La obra del príncipe de la iglesia, el cardenal Albrecht de Brandeburgo, en Halle (Saale), de 1514 a 1541, se considera el edificio renacentista señorial representativo más grande implementado de manera planificable al norte de los Alpes. Con el Moritzburg, la Nueva Residencia, la catedral y la Marktkirche, ha surgido un impresionante conjunto del Renacimiento. Junto con el casco antiguo, especialmente el Stadtgottesacker, el Halle Renaissance se considera sui generis.

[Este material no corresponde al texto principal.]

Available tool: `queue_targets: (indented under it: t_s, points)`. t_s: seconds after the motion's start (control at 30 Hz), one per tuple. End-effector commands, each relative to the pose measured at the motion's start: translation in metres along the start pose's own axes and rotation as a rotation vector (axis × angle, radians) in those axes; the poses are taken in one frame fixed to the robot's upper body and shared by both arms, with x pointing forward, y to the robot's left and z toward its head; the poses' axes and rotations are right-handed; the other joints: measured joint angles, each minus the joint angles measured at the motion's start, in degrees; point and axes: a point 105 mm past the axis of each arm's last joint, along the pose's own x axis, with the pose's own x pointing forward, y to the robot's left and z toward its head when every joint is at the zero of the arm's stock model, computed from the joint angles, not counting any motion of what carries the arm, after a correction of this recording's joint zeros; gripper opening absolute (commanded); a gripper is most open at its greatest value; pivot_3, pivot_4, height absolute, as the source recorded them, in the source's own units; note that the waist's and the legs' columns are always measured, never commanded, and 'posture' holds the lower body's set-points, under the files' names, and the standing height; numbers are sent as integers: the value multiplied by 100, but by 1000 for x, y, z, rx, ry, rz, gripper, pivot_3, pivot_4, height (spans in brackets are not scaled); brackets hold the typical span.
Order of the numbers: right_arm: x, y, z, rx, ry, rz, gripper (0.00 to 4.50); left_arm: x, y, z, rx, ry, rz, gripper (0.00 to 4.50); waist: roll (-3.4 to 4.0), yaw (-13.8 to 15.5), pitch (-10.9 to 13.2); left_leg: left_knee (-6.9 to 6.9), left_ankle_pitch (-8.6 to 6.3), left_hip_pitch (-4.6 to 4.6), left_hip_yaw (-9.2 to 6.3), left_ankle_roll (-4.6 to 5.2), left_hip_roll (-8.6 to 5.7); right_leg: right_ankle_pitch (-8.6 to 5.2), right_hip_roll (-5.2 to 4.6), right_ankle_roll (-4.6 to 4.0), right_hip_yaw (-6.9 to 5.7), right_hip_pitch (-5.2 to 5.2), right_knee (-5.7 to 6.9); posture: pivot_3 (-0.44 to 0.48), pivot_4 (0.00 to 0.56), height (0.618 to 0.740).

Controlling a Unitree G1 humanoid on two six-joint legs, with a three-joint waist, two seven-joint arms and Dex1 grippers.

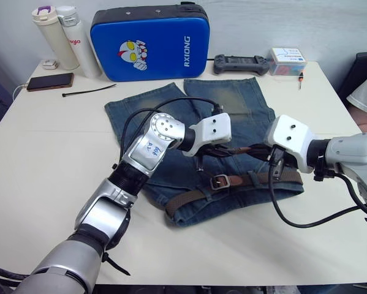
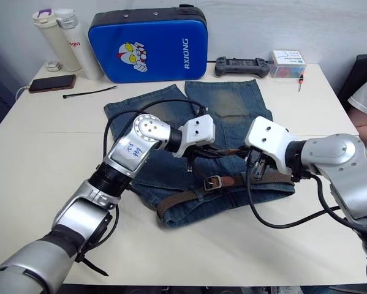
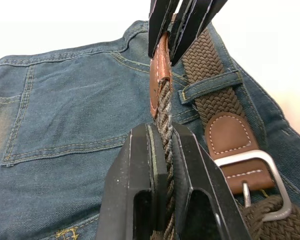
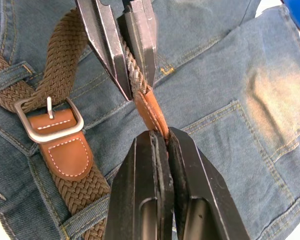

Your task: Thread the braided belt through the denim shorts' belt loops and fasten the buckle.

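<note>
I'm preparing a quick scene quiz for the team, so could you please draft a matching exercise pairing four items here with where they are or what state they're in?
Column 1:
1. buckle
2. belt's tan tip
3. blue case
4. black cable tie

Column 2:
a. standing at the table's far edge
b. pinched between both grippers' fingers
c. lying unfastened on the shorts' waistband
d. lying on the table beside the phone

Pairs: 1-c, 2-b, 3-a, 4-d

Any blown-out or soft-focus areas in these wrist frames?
Left wrist view: the table beyond the blue denim shorts is blown out to white, and the nearest black fingers look soft. Right wrist view: evenly lit, the silver metal buckle reads crisp.
</note>
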Motion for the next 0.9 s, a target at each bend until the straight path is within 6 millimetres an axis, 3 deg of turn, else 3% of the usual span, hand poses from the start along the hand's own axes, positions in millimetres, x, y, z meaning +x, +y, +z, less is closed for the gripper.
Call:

Un ejemplo de arquitectura renacentista con «influencias holandesas» es el Castillo de Heidelberg. Se pueden encontrar ejemplos del Renacimiento holandés en Baja Sajonia y Renania del Norte-Westfalia, donde han surgido numerosos castillos y casas señoriales de estilo renacentista Weser en el área de Weser. Las ciudades de Hameln y Lemgo tienen un destacado paisaje urbano renacentista. En Wolfenbüttel, el Castillo de los Guelphs y la iglesia protestante Beatae-Maria-Virginis son dignos de mención como ejemplos especiales del Renacimiento.

En Turingia y Sajonia se han construido muchas iglesias y castillos al estilo del Renacimiento. Por ejemplo, el castillo de Wilhelmsburg con la capilla del castillo en Schmalkalden, la iglesia de la ciudad de Rudolstadt, el castillo de Gotha, el ayuntamiento de Leipzig, el interior del coro, la catedral de Freiberg, el castillo de Dresde o el Schönhof en Görlitz. En el norte de Alemania, el Güstrower Schloss y el interior particularmente rico del Stralsund Nikolaikirche son interesantes.